(Data items)
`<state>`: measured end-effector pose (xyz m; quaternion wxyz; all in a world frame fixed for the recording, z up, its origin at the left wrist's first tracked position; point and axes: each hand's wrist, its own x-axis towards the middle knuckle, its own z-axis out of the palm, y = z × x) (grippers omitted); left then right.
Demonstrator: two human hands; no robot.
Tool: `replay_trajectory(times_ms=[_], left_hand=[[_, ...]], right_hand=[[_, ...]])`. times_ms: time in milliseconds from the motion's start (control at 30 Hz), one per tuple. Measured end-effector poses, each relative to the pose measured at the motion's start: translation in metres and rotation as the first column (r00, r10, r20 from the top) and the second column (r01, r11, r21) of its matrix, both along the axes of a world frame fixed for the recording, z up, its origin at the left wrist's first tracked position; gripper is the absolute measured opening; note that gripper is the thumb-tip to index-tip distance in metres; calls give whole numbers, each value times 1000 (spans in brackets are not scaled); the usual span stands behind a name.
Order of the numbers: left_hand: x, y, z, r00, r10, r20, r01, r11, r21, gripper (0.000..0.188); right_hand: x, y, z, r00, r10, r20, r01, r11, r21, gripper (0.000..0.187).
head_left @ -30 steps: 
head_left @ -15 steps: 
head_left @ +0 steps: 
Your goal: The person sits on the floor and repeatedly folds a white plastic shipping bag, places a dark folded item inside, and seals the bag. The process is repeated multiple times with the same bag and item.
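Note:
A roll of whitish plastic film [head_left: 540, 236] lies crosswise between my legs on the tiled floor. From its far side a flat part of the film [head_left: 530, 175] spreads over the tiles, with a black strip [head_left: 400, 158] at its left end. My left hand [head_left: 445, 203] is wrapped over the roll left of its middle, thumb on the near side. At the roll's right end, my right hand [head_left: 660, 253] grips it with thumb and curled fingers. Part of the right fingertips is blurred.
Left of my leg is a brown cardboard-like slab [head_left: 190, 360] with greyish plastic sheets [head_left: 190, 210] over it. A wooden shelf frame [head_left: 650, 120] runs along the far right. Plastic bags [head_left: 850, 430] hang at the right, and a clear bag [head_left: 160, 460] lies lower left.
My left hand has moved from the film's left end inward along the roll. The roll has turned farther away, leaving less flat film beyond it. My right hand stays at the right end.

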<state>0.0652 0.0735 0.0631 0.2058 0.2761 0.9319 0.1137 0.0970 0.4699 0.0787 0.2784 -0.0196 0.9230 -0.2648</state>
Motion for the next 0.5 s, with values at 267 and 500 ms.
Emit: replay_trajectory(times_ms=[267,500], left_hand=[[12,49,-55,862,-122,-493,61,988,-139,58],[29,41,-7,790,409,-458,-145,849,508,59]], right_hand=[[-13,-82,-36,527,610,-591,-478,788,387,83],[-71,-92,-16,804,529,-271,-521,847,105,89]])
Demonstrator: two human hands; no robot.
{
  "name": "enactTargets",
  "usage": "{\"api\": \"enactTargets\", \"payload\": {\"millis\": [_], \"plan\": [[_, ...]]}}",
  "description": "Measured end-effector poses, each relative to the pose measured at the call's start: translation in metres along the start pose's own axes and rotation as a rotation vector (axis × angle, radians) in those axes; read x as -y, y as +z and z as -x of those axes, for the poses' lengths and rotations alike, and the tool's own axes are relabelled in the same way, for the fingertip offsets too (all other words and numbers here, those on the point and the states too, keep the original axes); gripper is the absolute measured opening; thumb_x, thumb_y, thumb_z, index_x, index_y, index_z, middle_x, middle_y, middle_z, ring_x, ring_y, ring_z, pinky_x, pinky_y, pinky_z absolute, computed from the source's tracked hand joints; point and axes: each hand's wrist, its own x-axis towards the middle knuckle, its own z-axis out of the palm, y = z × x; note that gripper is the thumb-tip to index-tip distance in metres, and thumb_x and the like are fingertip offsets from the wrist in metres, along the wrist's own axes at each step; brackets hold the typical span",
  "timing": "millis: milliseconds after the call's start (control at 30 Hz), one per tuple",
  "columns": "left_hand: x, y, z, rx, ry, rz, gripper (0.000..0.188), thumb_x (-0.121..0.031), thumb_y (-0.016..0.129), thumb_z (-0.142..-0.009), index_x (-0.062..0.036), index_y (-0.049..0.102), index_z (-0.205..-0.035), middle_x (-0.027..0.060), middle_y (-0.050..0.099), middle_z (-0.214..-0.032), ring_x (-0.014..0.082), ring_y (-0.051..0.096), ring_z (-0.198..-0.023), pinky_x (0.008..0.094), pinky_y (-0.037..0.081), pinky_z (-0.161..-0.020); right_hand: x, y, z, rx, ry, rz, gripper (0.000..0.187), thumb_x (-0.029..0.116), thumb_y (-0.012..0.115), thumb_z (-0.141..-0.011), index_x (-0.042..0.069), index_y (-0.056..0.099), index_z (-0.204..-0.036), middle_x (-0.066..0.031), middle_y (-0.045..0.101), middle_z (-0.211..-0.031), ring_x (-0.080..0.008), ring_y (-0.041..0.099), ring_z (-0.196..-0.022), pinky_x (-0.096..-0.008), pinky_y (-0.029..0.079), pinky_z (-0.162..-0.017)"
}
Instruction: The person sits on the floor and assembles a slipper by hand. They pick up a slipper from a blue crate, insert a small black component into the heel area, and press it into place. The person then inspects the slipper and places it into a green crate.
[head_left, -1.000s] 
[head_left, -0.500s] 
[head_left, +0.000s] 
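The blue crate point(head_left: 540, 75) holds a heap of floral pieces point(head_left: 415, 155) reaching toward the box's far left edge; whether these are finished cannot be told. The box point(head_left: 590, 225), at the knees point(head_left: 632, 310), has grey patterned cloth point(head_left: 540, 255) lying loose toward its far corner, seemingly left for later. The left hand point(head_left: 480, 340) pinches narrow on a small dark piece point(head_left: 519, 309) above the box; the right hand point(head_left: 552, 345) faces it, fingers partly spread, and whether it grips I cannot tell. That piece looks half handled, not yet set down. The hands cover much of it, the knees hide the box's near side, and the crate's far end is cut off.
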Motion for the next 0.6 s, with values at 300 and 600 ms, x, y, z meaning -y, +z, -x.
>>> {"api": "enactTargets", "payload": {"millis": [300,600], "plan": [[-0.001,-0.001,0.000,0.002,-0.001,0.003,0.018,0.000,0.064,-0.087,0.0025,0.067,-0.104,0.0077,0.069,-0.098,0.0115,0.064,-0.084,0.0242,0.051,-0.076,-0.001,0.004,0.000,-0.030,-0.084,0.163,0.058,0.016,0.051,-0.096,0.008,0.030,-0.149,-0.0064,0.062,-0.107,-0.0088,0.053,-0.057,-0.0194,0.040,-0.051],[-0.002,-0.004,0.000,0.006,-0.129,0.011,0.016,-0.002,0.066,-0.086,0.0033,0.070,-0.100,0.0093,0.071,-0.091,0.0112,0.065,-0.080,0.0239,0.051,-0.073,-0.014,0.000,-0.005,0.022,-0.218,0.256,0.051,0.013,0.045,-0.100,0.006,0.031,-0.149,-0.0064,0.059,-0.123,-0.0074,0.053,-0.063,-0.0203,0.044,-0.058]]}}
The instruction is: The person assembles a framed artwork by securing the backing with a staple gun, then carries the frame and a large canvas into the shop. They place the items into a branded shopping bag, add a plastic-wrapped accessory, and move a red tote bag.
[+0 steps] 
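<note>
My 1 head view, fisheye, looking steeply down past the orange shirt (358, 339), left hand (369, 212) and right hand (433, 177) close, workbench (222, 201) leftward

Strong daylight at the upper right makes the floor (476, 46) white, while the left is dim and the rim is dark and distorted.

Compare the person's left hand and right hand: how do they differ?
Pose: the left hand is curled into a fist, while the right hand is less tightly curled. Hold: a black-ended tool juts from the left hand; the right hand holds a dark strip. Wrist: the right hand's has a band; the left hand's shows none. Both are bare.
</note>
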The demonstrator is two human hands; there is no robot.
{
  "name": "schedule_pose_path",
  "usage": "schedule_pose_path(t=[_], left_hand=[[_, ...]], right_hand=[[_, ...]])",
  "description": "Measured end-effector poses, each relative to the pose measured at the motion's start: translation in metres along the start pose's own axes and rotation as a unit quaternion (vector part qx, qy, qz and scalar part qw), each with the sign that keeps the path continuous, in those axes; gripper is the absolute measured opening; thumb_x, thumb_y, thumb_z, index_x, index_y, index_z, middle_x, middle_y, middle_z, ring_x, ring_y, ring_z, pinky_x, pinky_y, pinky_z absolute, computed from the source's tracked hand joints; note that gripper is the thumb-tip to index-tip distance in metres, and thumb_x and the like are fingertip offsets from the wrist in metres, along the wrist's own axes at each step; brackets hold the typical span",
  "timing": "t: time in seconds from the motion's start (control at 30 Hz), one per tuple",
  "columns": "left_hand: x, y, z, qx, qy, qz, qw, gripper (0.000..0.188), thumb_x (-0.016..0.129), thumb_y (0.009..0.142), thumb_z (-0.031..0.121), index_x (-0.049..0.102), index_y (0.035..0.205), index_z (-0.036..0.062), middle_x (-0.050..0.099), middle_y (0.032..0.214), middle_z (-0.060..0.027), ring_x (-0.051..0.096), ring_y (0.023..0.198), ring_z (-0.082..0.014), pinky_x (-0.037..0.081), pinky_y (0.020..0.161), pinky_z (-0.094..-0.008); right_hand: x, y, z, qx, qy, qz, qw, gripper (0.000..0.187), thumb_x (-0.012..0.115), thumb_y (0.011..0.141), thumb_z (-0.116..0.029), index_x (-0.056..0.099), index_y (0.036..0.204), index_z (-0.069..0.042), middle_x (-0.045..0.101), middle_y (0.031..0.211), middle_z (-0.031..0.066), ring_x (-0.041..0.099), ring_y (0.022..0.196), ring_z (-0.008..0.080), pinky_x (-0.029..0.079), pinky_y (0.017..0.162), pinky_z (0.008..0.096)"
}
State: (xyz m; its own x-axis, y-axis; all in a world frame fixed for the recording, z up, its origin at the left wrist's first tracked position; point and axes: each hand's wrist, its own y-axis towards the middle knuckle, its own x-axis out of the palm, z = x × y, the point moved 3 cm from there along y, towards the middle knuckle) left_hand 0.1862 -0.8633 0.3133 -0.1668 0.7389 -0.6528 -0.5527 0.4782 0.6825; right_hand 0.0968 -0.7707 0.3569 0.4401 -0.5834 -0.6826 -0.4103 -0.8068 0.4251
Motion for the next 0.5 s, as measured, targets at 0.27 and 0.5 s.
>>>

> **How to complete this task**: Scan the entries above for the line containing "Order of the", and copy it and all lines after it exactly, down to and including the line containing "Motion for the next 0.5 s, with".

> **Answer to this problem**:
Order of the numbers: left_hand: x, y, z, r00, r10, r20, r01, r11, r21, gripper (0.000..0.188); right_hand: x, y, z, r00, r10, r20, r01, r11, r21, gripper (0.000..0.187).
head_left @ -30 steps: 
head_left @ -15 steps: 
head_left @ +0 steps: 
Your goal: The person sits on the floor and repeatedly folds a white plastic shipping bag, places a dark folded item inside, and seals the bag. The process is repeated multiple times with the same bag and item.
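Note:
A roll of whitish plastic film [head_left: 540, 236] lies crosswise between my legs on the tiled floor. From its far side a flat part of the film [head_left: 530, 175] spreads over the tiles, with a black strip [head_left: 400, 158] at its left end. My left hand [head_left: 445, 203] is wrapped over the roll left of its middle, thumb on the near side. At the roll's right end, my right hand [head_left: 660, 253] grips it with thumb and curled fingers. Part of the right fingertips is blurred.
Left of my leg is a brown cardboard-like slab [head_left: 190, 360] with greyish plastic sheets [head_left: 190, 210] over it. A wooden shelf frame [head_left: 650, 120] runs along the far right. Plastic bags [head_left: 850, 430] hang at the right, and a clear bag [head_left: 160, 460] lies lower left.
My left hand has moved from the film's left end inward along the roll. The roll has turned farther away, leaving less flat film beyond it. My right hand stays at the right end.
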
<state>0.0652 0.0735 0.0631 0.2058 0.2761 0.9319 0.1137 0.0970 0.4699 0.0787 0.2784 -0.0196 0.9230 -0.2648</state>
Motion for the next 0.5 s, with values at 267 and 500 ms.

Nothing else is left to add to this answer.